Work to be completed | Below are some records. Return exactly their lines from the one containing "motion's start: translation" through the one containing "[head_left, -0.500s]", and drop the pictures.

━━━━━━━━━━━━━━━━━━━━━━━━━━━━━━

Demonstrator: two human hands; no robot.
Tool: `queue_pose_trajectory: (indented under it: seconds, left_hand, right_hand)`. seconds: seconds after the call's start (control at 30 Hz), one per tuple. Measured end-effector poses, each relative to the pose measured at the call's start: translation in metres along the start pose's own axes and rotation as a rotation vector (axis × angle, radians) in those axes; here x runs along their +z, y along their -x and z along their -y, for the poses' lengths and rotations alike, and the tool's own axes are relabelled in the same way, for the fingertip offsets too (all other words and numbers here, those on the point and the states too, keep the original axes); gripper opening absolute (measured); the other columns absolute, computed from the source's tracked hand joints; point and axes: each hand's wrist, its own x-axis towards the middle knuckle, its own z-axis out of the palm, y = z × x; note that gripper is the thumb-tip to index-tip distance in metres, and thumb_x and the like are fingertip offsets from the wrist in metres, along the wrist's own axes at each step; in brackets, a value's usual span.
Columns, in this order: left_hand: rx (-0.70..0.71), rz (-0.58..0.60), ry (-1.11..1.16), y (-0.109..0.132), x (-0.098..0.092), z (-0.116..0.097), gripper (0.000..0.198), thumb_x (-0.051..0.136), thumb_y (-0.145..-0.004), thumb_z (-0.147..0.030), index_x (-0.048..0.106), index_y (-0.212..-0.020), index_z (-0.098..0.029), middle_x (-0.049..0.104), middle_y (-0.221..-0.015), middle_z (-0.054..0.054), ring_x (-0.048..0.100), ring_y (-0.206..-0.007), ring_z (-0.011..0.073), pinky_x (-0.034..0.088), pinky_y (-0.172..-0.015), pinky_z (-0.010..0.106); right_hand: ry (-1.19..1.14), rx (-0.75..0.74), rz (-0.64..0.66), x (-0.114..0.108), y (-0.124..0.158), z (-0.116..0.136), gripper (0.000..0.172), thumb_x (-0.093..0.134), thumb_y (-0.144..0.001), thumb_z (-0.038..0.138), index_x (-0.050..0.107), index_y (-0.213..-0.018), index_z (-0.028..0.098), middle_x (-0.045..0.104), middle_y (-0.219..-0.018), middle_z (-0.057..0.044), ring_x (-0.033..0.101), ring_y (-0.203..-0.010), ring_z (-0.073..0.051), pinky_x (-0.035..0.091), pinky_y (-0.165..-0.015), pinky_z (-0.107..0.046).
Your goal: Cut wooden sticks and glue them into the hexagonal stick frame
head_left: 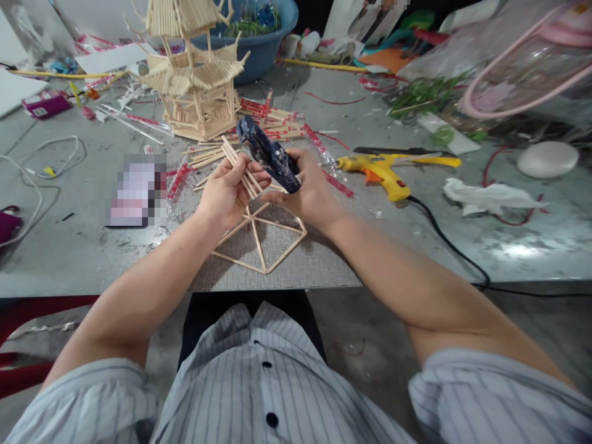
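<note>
Gripping a few thin sticks [228, 150], the left hand [226, 190] is holding them slantwise over the table [393, 246], while the right hand [314, 188] is clasping a dark blue tool [271, 159] just beside them. Below the hands, a spoked stick frame [251, 217] is lying flat near the table's near edge. Farther off, to the left, a stick pagoda [194, 80] is standing beside loose sticks [210, 155]; a yellow glue gun [377, 168] is resting to the right.
</note>
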Motion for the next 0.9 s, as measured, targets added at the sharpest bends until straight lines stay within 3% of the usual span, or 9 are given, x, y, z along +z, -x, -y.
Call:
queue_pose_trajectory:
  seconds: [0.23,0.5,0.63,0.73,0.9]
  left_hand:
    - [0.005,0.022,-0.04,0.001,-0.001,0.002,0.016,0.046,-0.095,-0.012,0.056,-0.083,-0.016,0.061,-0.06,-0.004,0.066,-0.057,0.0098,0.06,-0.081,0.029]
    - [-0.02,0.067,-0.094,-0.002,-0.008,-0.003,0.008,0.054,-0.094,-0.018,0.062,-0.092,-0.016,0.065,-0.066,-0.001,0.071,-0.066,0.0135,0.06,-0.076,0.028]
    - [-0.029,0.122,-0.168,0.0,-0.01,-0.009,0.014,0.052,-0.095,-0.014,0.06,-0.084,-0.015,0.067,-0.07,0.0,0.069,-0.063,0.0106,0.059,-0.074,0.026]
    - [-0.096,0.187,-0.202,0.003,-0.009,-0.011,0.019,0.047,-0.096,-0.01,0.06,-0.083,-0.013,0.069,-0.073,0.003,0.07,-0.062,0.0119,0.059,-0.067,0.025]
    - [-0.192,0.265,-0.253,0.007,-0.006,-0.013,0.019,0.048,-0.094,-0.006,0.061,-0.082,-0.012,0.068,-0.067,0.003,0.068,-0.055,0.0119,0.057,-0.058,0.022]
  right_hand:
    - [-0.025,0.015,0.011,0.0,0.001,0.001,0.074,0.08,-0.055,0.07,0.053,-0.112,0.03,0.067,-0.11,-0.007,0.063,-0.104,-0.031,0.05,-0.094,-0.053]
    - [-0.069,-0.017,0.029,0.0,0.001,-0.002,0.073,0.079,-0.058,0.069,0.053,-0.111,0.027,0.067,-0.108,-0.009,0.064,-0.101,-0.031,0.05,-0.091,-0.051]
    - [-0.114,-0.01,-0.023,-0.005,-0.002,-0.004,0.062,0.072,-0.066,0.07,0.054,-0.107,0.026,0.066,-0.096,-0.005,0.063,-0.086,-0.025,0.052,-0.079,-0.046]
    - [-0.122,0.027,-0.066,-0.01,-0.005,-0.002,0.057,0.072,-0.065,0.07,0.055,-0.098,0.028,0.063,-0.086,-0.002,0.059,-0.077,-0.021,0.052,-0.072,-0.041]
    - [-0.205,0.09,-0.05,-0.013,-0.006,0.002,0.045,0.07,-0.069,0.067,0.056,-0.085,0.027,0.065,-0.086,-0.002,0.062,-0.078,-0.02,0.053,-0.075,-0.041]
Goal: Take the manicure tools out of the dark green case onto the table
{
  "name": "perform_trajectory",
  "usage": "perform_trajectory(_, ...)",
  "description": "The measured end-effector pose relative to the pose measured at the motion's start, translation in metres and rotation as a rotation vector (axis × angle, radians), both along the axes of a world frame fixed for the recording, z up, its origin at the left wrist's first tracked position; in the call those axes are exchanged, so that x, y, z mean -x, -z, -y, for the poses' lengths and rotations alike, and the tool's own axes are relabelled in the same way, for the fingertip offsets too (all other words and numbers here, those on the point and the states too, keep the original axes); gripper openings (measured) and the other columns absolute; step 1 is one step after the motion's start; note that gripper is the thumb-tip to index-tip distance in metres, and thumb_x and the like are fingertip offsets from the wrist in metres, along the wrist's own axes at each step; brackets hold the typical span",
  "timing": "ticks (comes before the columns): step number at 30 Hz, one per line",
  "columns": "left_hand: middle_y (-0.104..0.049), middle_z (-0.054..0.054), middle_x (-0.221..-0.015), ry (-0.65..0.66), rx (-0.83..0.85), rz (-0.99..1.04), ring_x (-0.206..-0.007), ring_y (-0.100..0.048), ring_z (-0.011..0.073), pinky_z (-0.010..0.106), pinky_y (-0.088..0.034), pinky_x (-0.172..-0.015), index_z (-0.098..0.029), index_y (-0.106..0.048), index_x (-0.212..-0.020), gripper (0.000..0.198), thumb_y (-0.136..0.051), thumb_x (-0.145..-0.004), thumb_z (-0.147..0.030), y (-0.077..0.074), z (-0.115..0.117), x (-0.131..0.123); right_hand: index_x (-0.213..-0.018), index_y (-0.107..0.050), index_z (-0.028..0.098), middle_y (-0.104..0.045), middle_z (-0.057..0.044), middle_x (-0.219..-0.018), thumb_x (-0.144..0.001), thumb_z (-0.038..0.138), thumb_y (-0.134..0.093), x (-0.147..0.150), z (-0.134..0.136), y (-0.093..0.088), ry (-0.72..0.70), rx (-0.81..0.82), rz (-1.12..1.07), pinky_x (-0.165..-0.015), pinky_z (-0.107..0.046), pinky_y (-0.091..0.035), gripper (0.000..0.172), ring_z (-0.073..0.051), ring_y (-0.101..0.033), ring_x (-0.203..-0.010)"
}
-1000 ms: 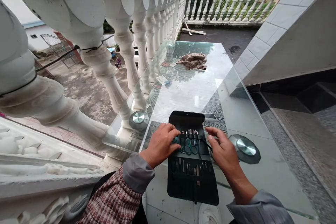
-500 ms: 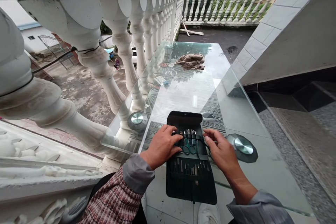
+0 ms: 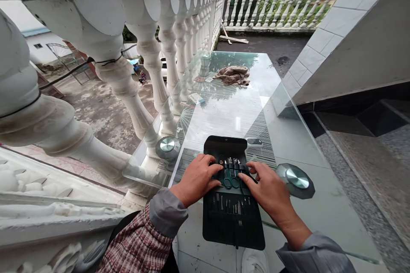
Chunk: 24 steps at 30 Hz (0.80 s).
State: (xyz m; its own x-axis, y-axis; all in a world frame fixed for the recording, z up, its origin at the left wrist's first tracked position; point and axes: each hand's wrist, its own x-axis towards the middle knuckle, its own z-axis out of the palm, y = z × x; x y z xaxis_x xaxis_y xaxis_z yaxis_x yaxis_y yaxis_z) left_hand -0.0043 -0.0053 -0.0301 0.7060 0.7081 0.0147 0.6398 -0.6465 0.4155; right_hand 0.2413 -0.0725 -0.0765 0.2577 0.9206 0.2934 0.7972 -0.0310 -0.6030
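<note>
A black manicure case [image 3: 230, 235] lies unfolded near the end of the glass table closest to me. Green-handled scissors [image 3: 231, 182] and several nail clippers [image 3: 236, 163] sit under straps in its middle panel. Slim metal tools [image 3: 238, 208] line the lower panel. My left hand [image 3: 197, 179] is closed on the case's left edge, with fingertips and thumb over the middle panel. On the opposite edge, my right hand [image 3: 268, 185] is closed too, its thumb reaching in beside the clippers. My right fingers partly hide that edge and whatever lies under them.
The glass table [image 3: 320, 187] has round metal supports [image 3: 297, 178] beneath it. A crumpled brown cloth [image 3: 233, 75] lies toward the far end. Left of it stands a white balustrade [image 3: 145, 51]; stone steps [image 3: 368, 158] are on the right.
My right hand has moved inward, to the left, its thumb now over the middle panel and its fingers at the case's edge. My left hand has hardly moved.
</note>
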Motion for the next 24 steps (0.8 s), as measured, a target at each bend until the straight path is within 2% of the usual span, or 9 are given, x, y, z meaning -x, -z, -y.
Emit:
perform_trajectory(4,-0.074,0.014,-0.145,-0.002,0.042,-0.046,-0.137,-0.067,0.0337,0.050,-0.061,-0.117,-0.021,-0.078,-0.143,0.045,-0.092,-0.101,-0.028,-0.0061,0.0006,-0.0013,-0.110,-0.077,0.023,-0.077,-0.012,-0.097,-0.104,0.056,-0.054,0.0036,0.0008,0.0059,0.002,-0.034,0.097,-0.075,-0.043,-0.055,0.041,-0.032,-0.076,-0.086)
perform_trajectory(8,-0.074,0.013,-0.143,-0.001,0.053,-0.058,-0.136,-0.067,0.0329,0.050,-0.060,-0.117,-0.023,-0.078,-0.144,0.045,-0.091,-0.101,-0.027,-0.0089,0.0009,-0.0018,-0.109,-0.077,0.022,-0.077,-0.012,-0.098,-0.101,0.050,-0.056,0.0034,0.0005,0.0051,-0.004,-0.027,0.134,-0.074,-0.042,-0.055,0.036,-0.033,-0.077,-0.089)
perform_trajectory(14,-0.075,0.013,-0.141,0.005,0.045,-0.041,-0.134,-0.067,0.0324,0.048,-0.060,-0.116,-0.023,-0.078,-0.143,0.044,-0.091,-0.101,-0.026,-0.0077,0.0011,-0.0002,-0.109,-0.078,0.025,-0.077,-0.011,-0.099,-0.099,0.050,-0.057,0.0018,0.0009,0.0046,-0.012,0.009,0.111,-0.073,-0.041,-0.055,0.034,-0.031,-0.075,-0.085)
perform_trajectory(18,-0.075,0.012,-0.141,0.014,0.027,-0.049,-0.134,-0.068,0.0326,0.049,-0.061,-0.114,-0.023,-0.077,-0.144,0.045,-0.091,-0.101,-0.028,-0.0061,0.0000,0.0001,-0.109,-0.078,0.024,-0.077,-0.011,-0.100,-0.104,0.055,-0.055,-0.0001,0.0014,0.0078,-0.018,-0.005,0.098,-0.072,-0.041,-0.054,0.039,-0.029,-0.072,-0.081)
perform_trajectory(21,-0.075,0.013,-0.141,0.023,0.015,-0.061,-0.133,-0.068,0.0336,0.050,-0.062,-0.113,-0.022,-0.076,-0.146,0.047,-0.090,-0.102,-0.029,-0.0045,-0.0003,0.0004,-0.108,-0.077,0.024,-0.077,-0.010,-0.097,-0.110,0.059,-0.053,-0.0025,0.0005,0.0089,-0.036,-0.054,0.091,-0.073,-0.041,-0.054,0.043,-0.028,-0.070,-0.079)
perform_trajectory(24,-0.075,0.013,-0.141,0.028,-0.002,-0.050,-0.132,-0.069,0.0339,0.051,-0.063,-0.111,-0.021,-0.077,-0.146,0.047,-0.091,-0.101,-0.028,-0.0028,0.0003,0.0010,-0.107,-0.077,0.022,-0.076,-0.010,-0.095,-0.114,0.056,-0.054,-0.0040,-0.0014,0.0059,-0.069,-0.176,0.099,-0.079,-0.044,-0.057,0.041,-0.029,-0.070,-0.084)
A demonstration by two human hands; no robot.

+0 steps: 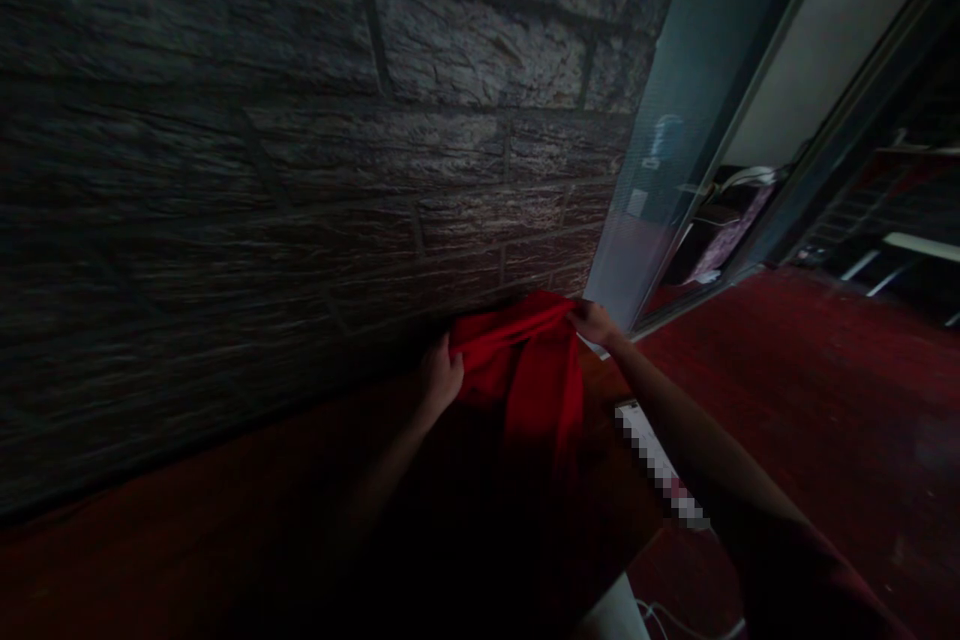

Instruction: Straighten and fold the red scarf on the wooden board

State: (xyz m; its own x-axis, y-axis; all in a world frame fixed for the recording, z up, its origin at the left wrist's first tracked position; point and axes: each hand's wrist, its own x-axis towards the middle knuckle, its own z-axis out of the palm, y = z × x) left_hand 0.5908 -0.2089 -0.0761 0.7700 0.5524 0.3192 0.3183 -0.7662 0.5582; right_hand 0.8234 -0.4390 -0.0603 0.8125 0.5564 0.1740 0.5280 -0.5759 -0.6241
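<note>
A red cloth (541, 390) hangs between my two hands, its upper edge drawn out in folds near the stone wall. My left hand (444, 375) is closed on the cloth's left end, thumb on top. Farther right and slightly higher, my right hand (595, 322) pinches the other end. Below, the cloth falls into deep shadow, so its lower part and exact kind cannot be made out. Under it lies a dark reddish-brown wooden surface (187, 510).
A rough stone-block wall (315, 160) rises right behind the wooden surface. To the right stand a glass door panel (652, 170) and a red floor (810, 400). A blurred-out white object (652, 455) lies by my right forearm; a white cable (690, 628) runs below. A pale bench (919, 245) stands farther off.
</note>
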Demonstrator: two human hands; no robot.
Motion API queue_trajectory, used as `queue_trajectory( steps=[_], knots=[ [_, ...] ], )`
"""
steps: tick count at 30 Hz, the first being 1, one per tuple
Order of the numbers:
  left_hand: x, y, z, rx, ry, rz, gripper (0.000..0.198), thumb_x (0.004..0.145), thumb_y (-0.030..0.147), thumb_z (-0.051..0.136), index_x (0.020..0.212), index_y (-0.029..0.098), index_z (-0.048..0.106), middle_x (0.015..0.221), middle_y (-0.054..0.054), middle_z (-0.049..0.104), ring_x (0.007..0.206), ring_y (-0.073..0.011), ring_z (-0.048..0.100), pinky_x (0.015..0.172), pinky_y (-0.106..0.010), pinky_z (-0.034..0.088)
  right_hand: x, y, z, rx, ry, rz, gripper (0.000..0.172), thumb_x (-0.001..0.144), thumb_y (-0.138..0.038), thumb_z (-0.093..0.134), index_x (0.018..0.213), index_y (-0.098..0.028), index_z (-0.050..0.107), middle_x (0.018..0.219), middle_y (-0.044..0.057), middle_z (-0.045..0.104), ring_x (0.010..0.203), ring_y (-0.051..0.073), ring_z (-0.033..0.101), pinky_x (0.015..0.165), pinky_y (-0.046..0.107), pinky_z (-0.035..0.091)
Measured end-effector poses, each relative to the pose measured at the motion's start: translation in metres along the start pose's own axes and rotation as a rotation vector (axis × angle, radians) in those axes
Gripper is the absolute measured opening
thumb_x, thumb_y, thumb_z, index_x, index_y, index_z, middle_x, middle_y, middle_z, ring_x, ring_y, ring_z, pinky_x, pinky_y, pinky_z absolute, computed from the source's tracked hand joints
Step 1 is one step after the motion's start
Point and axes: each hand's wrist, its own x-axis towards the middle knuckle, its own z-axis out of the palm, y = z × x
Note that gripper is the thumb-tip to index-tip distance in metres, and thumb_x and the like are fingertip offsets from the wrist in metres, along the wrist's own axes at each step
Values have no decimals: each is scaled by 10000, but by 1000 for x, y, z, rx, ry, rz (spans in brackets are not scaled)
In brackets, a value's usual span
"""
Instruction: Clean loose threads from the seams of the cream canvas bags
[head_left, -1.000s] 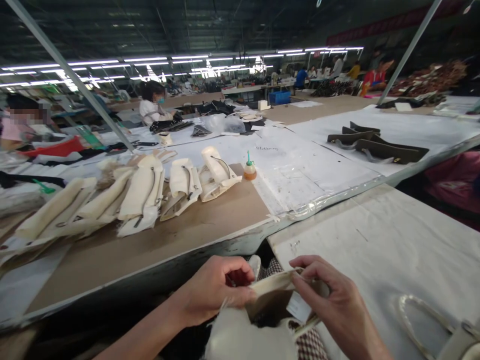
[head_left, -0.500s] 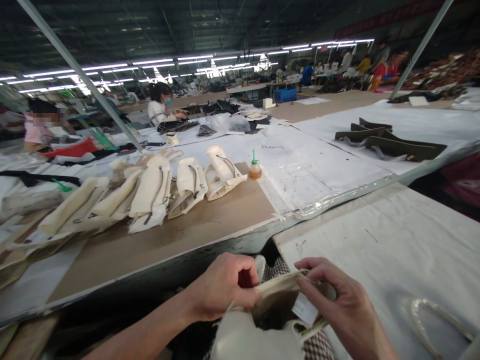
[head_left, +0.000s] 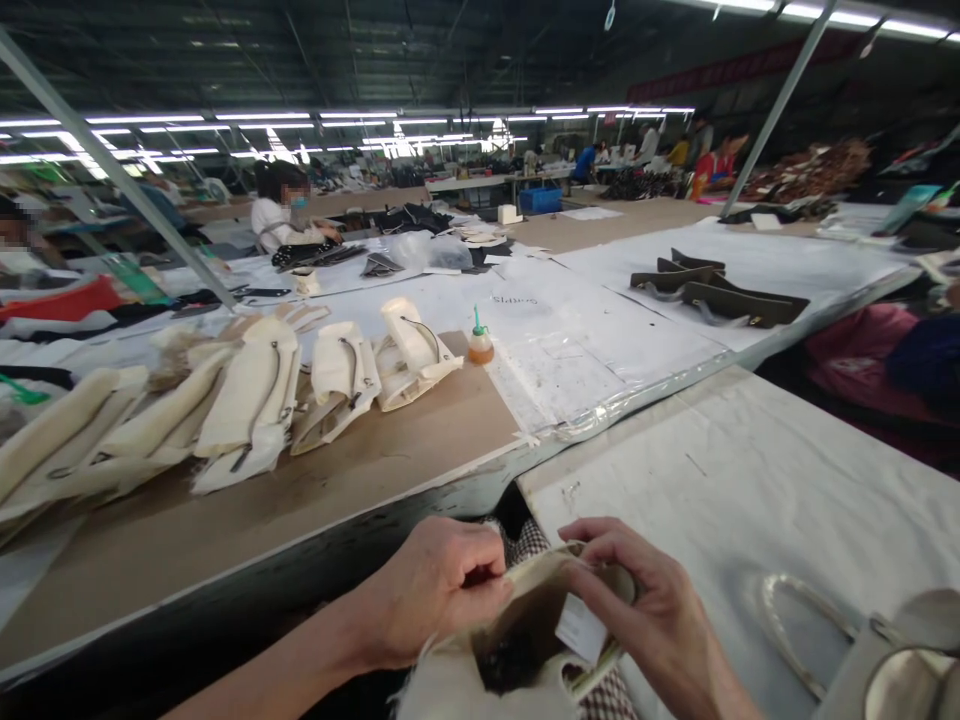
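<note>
A cream fabric bag is at the bottom centre, its dark opening facing up, with a small white label inside. My left hand pinches the left part of the bag's rim between thumb and curled fingers. On the right, my right hand grips the far right rim, thumb and fingers on either side of the edge. The bag hangs over checked cloth at the table's edge.
Several cream pieces lie on brown board at the left. Beside them stands a green-tipped bottle. Dark olive pieces rest on the white table. A beige bag lies at the lower right. People work in the background.
The view has turned right, bringing the beige bag at the lower right into view. Both hands keep their hold, and the bag's opening shows wider.
</note>
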Motion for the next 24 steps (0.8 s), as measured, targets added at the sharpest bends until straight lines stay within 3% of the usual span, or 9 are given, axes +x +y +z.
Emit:
queue_trajectory(
  steps=[5, 11, 19, 24],
  knots=[
    [-2, 2, 1, 48, -5, -11, 243, 875, 207, 550, 647, 165, 478, 621, 42, 464, 569, -96, 398, 546, -241, 244, -5, -1, 3, 47, 45, -26, 200, 884, -327, 630, 728, -208, 665, 1050, 69, 709, 916, 202, 686, 807, 263, 556],
    [-5, -1, 6, 57, 30, -12, 261, 869, 204, 558, 634, 167, 451, 597, 55, 423, 553, -88, 367, 533, -239, 233, -8, -5, 9, 68, 172, 66, 300, 831, -383, 678, 607, -208, 584, 986, 72, 733, 854, 221, 706, 761, 289, 575],
    [-6, 2, 7, 42, 43, 5, 242, 859, 186, 571, 639, 162, 474, 619, 50, 469, 568, -84, 411, 541, -224, 251, -6, -10, 9, 88, 126, 191, 310, 826, -421, 667, 621, -201, 591, 955, 62, 736, 841, 204, 696, 716, 252, 556],
    [-7, 4, 8, 46, 34, 25, 229, 864, 195, 574, 650, 161, 502, 624, 45, 483, 563, -86, 419, 544, -221, 261, -6, -9, 9, 83, 162, 197, 328, 802, -438, 696, 602, -196, 602, 899, 57, 745, 773, 198, 700, 664, 238, 562]
  ],
)
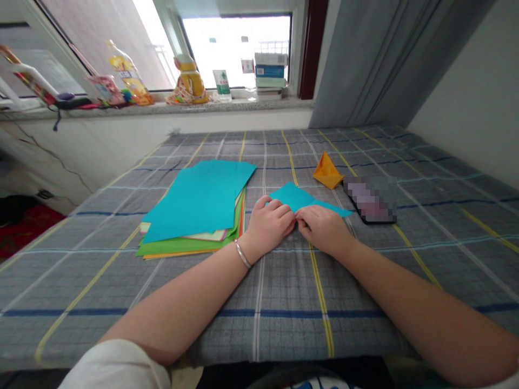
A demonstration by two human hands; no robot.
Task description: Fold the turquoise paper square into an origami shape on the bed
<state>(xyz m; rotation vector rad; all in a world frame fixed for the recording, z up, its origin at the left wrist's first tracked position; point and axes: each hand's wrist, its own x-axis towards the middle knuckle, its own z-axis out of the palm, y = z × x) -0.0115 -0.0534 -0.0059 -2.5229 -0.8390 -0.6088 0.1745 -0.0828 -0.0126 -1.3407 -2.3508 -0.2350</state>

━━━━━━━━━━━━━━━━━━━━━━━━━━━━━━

Your solution |
Measured end-effector poses, each relative to the pose measured at the motion's start: translation in metres along the start pose's own axes and rotation as a rotation vector (axis × angle, radians) in those axes
Gripper is the absolute measured opening
thumb_x, thumb_y, thumb_z, index_x, index_y, index_z, middle_x, middle_y, middle_z, ring_x, ring_y, ring_z, pinky_x, pinky_y, pinky_z absolute, computed from the source's tracked hand joints
Step 1 is one step after the motion's start
Point and axes: each hand's wrist, its own x-axis towards the middle knuckle, its own z-axis out of the palm, y = z × x
Note that gripper is the thumb-tip to index-tip distance in metres, and thumb_x and the like are fingertip offsets from the wrist in metres, along the wrist's own axes at each step
Values have no decimals: each is scaled by 10000, but by 1000 for x, y, z, rx, ry, rz (spans in brackets are not scaled)
In brackets, a value's usual span
"""
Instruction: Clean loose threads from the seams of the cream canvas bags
[head_left, -1.000s] 
[head_left, -0.500s] 

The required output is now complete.